November 7, 2001

Grad Tests Positive For Tuberculosis

Print More

A Cornell student has tested positive for the tuberculosis (TB) disease, according to University officials.

Henrik N. Dullea ’61, vice president for University relations, confirmed that the student tested positive for the infection at Gannett: University Health Services. However, Sharon Dittman, associate director of community relations for Gannett, noted, “It’s unusual to see transmission through classroom exposure. … It generally requires prolonged exposure over time.”

According to Lauren Mangiola grad, who studies in the same department as the student, the infected male is a first-year graduate student in chemical engineering.

Mangiola said that the patient’s classmates learned of his condition when they received letters from the Tompkins County Health Department yesterday in class.
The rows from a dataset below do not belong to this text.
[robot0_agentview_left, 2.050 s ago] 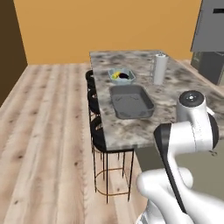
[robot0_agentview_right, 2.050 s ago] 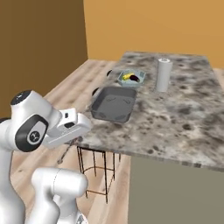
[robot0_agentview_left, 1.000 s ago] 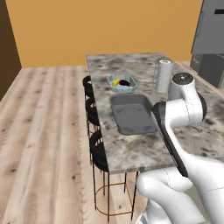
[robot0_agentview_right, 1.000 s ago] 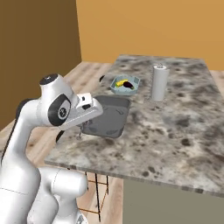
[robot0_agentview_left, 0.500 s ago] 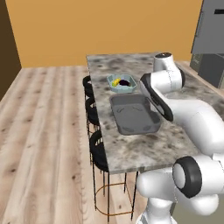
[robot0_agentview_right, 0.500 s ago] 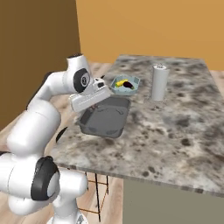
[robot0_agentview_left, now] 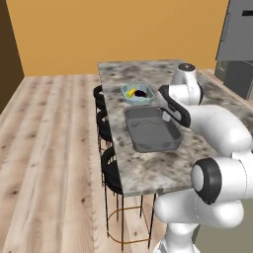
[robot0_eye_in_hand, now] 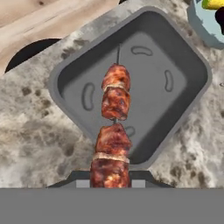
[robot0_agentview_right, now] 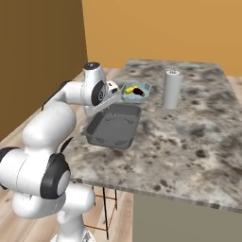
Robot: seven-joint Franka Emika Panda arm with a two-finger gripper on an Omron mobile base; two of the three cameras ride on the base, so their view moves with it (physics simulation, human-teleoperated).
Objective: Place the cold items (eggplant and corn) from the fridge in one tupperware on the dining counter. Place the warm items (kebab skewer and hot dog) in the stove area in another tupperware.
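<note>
Two tupperware containers sat on the grey speckled stone desk (robot0_agentview_left: pixel 148 173): at left the empty dark grey rectangular tupperware (robot0_eye_in_hand: pixel 131 87), at right the pale blue tupperware (robot0_eye_in_hand: pixel 205 24) already holding the yellow corn (robot0_eye_in_hand: pixel 212 3) and dark eggplant (robot0_eye_in_hand: pixel 219 17). The gripper (robot0_eye_in_hand: pixel 110 177) pinched the glazed brown kebab skewer (robot0_eye_in_hand: pixel 114 131) by its near end, above the grey container. Light but greasy-looking, the meat chunks probably gripped better than the thin stick.

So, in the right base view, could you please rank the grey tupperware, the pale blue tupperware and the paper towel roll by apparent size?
1. Grey rectangular tupperware.
2. White upright paper towel roll and pale blue tupperware: too alike to rank.
</note>
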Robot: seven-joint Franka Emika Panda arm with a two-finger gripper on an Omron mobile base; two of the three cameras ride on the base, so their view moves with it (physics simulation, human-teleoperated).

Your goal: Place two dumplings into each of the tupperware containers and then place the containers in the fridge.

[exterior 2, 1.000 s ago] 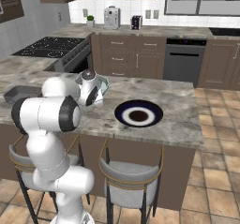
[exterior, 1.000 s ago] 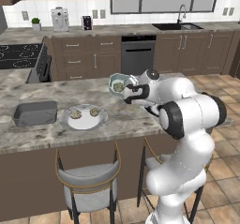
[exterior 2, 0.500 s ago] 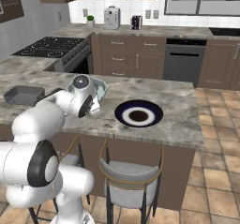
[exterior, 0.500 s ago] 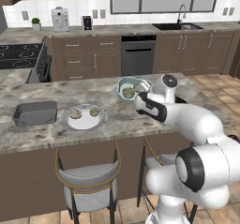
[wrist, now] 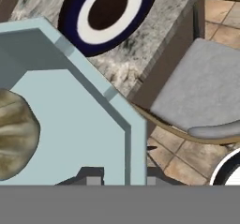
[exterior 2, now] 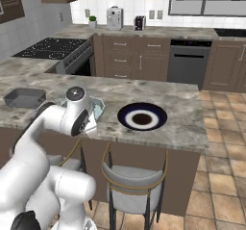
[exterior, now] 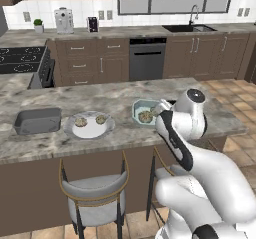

The county health department is required by New York State law to handle testing in cases of TB, according to Dittman.

The letter — which was written by Barbara Keating, a registered nurse who works for the health department — stated that the recipient had been exposed to TB.

“This notice is to inform you that you have been exposed to tuberculosis,” the letter stated. “Consequently, it is recommended that you be evaluated and tested for tuberculosis infection.”

Keating, who said she wished to protect the patient’s confidentiality, declined to comment to The Sun.

The letter recommended that the recipients attend an information meeting and skin test clinic yesterday in Olin Hall.

At the meeting, Keating and other workers from the health department informed the students that they had been exposed to tuberculosis and described how the infection is transmitted, according to one chemical engineering student, who declined to give his name.

“They told us the basics of how TB is transmitted and provided pamphlets with more information,” he said. “They didn’t tell us the student’s name for patient privacy reasons.”

According to Keating’s letter, the infection “is spread through the air when a person with tuberculosis coughs tuberculosis bacteria into the air where others may inhale them. Tuberculosis is preventable and can be cured, but proper diagnosis and treatment are important.”

Dittman explained that someone can test positive for TB without showing symptoms or being contagious. “Most people who get infected don’t get sick,” she said.

Mangiola said that the infected student “had been coughing in class, and he hasn’t attended class in a while.”

“The student sought care for upper respiratory infection. When he tested positive for TB, it then became a public health issue,” Dittman said.

Students who received letters and attended the meeting said that the health department workers gave them skin tests and requested that they be reexamined tomorrow.

“A Mantoux tuberculin skin test can show whether you have tuberculosis infection. If your skin test is positive, it indicates that you have been infected with tuberculosis, and we may recommend a chest x-ray for further evaluation and may also prescribe preventative medicine,” Keating wrote in the letter to students who had been exposed. “People with tuberculosis infection that do not have any symptoms of illness cannot spread tuberculosis to others.”

Mangiola added that the health department workers answered the students’ questions about tuberculosis, such as what to do if they had received the vaccine and whether they could exercise after receiving the skin test.

“TB is rare at Cornell,” she said. “It’s almost always an isolated event.”